# TASK REQUIREMENTS:
Where in the data does the word "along" appear? Find those lines and copy them.

# RECORDED INFORMATION:
■ ■ ■ ■ ■ ■ ■

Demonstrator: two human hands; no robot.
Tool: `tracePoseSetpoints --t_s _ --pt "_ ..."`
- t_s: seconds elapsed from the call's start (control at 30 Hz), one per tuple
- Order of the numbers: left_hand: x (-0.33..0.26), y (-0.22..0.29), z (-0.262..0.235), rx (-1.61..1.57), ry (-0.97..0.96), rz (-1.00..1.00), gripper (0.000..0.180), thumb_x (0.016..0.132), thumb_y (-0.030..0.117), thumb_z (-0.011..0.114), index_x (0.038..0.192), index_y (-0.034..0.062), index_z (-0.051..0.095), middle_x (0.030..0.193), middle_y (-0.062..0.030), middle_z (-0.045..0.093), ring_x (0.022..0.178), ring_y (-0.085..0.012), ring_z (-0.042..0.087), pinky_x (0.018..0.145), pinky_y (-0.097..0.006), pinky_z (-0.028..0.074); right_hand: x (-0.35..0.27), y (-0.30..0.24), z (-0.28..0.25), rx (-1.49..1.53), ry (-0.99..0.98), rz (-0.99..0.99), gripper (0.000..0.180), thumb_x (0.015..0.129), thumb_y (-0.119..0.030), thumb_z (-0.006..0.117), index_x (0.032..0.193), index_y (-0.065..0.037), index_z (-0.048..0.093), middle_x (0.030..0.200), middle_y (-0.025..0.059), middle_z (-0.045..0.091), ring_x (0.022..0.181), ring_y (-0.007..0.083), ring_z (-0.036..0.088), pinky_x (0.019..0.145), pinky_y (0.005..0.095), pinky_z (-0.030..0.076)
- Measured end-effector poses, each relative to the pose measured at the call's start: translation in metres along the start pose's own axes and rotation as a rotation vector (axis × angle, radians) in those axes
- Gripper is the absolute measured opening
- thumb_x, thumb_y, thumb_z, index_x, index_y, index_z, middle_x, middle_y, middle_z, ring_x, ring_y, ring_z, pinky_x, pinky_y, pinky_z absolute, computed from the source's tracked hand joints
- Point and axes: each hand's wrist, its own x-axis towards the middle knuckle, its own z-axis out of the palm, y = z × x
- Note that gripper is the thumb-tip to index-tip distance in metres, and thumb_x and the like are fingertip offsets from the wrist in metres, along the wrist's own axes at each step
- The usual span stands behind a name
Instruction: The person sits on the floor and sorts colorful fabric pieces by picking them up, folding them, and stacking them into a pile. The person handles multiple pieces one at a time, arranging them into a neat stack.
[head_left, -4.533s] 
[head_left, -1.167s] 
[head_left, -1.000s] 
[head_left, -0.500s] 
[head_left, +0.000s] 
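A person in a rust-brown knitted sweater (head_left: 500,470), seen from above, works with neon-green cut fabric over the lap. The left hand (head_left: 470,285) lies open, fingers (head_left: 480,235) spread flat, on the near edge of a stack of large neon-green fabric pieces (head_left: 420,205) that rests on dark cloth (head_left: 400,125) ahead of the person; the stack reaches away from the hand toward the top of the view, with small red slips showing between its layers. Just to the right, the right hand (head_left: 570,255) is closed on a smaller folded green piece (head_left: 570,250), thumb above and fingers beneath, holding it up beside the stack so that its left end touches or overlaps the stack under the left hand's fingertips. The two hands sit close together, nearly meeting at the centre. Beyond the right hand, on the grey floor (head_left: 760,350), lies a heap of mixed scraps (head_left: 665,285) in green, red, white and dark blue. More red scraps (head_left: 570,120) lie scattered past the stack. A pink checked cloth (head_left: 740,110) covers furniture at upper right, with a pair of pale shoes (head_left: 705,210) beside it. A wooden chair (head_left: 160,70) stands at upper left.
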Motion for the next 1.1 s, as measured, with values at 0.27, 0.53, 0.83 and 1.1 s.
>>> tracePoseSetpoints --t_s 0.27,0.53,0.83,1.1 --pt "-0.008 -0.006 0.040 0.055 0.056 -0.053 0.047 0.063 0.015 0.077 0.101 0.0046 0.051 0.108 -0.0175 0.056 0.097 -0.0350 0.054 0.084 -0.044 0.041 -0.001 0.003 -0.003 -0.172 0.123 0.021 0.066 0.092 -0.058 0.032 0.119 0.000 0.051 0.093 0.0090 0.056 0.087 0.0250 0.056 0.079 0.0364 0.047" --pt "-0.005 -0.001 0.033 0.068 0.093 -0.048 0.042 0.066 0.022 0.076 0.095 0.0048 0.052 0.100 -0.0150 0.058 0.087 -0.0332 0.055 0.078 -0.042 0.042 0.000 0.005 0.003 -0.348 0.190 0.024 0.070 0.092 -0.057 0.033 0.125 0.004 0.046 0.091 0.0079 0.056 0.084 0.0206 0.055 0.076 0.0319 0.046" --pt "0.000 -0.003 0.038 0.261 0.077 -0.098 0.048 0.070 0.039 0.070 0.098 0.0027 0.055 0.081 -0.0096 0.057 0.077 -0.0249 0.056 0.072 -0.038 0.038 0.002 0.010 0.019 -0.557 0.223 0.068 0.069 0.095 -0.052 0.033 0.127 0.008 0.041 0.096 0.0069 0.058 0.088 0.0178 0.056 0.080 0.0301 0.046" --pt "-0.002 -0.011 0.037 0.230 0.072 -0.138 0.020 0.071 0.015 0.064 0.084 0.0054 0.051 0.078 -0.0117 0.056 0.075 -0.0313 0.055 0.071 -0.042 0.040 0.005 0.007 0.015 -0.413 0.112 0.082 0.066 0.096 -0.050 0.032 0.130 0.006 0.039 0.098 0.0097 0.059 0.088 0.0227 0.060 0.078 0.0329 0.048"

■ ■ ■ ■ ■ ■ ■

# RESPONSE TO THE TASK:
- Measured end-effector poses, each relative to the pose measured at the call's start: translation in metres along the start pose's own axes and rotation as a rotation vector (axis × angle, radians) in those axes
- Note that gripper is the thumb-tip to index-tip distance in metres, and thumb_x and the like are fingertip offsets from the wrist in metres, along the wrist's own axes at each step

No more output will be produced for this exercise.